In Europe, ancient cave paintings, stained-glass windows, the Bayeux Tapestry in France, and 15th-century German woodcuts are all examples of messages communicated through a series of artistic images. In Asia, Buddhist monks in 6th and 7th century Japan created "picture scrolls" which told epic stories, using symbols such as falling cherry blossoms to indicate the passage of time. Long before the arrival of the Europeans, Australian Aborigines were painting sequential images on bark and rocks to relate their own "dreamtime stories." In Mexico, wall murals in Teotihuacan show illustrated stories of jaguars which even utilize a form of speech balloons.

The current and rather narrow English term "comics" comes from comical versions that gained tremendous popularity in England and the US in the late 1800s and early 1900s. However, this medium is being used nowadays to communicate a whole variety of messages, often more serious than funny, and usually more bad than good. The international audience on the receiving end of this information is enormous.

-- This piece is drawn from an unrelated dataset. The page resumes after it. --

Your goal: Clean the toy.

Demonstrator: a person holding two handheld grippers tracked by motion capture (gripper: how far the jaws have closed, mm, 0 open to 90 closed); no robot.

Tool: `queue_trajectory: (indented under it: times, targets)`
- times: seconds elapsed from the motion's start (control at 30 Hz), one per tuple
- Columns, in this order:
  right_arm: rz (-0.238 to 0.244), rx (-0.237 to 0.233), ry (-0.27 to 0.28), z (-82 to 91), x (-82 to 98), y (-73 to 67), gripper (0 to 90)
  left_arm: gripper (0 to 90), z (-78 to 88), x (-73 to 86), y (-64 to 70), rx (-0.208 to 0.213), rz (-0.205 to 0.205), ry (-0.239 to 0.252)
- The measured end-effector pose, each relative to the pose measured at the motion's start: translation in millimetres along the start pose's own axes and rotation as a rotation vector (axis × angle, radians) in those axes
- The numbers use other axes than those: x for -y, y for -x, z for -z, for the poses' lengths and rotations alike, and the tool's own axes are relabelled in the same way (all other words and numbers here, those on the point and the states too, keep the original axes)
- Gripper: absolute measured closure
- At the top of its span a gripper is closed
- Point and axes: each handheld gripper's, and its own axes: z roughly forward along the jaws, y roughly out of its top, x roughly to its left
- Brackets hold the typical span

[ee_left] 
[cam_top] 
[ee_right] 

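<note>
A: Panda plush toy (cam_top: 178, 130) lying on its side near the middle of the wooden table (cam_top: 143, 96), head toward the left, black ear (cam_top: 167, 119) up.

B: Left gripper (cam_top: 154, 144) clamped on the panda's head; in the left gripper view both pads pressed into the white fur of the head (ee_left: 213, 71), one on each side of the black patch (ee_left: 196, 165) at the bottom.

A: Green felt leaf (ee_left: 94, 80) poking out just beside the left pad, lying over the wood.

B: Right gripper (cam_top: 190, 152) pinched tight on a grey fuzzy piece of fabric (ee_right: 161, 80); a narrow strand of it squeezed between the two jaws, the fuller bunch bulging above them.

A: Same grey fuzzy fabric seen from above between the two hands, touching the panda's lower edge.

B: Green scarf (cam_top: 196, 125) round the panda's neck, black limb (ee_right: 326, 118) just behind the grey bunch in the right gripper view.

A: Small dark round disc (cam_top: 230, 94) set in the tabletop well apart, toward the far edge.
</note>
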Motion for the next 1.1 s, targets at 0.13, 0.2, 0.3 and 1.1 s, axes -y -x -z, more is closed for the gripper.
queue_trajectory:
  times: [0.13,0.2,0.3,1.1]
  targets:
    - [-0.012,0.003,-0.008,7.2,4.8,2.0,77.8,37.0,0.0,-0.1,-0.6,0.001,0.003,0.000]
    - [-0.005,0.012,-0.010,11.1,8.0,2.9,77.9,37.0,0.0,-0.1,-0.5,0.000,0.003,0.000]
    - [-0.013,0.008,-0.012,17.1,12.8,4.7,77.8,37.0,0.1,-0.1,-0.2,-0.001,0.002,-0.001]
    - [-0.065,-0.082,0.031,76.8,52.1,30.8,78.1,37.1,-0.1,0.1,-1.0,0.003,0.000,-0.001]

Throughout Asia, Latin America, Europe, the Middle East, and Africa, billions of people of all ages are avid readers of publications they call manga, manhwa, bande dessinée, historieta, foto novela, fumetti, or some other term within their own culture. All of these are versions and variations of the narrative picture-stories called "comics" in the West.

In fact, this visual medium is the world’s most widely-read form of popular literature.